The welfare interests of an individual who is the subject of an adoption application that are covered by ACA 2002, s 1(2) are to be given a wide interpretation and are not limited to emotional factors; they plainly include those matters that may occur during childhood but affect him in later life.1 Where a child may achieve British citizenship as a consequence of being adopted, this factor may properly be taken into account when assessing welfare.1 A person over the age of 18 years will not acquire British citizenship on adoption by the operation of the British Nationality Act 1981, s 1(5).1

1 FAS v Secretary of State for the Home Department and Another [2015] EWCA Civ 951, [2016] 1 FCR 191, [2016] 2 FLR 1035.

THE BALANCING EXERCISE

The balancing exercise required by ACA 2002, s 1 does not differ in substance from the exercise undertaken to ensure that a decision is compatible with ECHR Art 8:1 a conclusion that an adoption order is in the best interests of a child identifies the pressing social need for adoption (the need to safeguard and promote the child’s welfare) and represents the court’s considered view on proportionality.

While a judge is not required to make explicit reference in every case to the elements within the relevant welfare checklist, it is important for a judge to demonstrate that he or she has the relevant factors in mind and has conducted an analysis that is compatible with the law, including the welfare checklist.2 Where there is a real balance to be struck between two or more options it is wise for a judge to ground their conclusions by reference to the factors in the checklist and, in an adoption case, in particular ACA 2002, s  1(4)(c) and (f), which indicate the choice to be made between severing the relationships with the natural family and the child going on to form a new life as an adopted child in a totally different family.

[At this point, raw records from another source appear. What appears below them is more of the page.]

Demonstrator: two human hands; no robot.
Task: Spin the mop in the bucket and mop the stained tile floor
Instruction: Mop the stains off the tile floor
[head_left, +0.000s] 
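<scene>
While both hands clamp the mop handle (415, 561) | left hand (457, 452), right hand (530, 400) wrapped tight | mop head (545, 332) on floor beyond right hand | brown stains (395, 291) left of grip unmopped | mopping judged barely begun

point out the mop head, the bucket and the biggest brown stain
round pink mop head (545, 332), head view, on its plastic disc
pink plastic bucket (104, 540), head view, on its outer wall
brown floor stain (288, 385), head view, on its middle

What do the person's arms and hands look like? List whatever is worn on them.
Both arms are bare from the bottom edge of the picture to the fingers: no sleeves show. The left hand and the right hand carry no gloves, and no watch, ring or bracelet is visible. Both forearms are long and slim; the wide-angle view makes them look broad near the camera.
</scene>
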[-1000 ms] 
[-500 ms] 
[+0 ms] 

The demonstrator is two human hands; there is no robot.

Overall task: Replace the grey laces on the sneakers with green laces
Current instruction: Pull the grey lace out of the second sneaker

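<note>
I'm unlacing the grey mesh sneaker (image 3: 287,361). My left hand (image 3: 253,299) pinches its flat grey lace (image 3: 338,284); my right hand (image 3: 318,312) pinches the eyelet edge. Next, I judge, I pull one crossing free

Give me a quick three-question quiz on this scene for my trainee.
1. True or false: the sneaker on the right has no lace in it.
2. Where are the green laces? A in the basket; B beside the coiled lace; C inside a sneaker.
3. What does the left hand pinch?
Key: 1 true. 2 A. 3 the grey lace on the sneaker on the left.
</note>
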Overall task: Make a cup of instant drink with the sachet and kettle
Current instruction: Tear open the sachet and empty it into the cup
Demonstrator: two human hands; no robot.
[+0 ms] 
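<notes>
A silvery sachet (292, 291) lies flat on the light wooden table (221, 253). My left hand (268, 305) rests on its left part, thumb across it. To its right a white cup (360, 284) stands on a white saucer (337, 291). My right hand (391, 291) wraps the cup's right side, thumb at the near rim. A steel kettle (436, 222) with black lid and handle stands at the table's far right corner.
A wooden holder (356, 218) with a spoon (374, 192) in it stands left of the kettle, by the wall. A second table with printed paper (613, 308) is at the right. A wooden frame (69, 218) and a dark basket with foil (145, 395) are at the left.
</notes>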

It is important not to elide the CA 1989, s 1(3) checklist with that in ACA 2002, s 1(4); each has a distinct focus and should be considered separately.3

4 Re B (Adoption: Natural Parent) [2001] UKHL 70, [2002] 1 FCR 150, [2002] 1 FLR 196.5 Re E (Adoption Order: Proportionality of Outcome to Circumstances) [2013] EWCA Civ

1614, [2014] 3 FCR 240, [2014] 2 FLR 514.6 Re M’P-P (Adoption Proceedings: Value to be Placed on Status Quo) [2015] EWCA Civ

584, [2015] 2 FCR 451.

The Court of Appeal decision in Re B-S (Children) (Adoption: Leave to Oppose)1 draws upon contemporary authority on the correct approach to the welfare determination in an adoption, or placement for adoption, application. Giving the judgment of the court (which included Lord  Dyson  MR and Black  LJ), Sir  James Munby P stressed the following three points drawn from the Supreme Court decision in Re B (A Child):2

(1) although the child’s interests are paramount, a court must never lose sight of the fact that those interests include being brought up by the natural family, unless the overriding requirements of the child’s welfare make that not possible (Re B-S, paragraph 27);

[18]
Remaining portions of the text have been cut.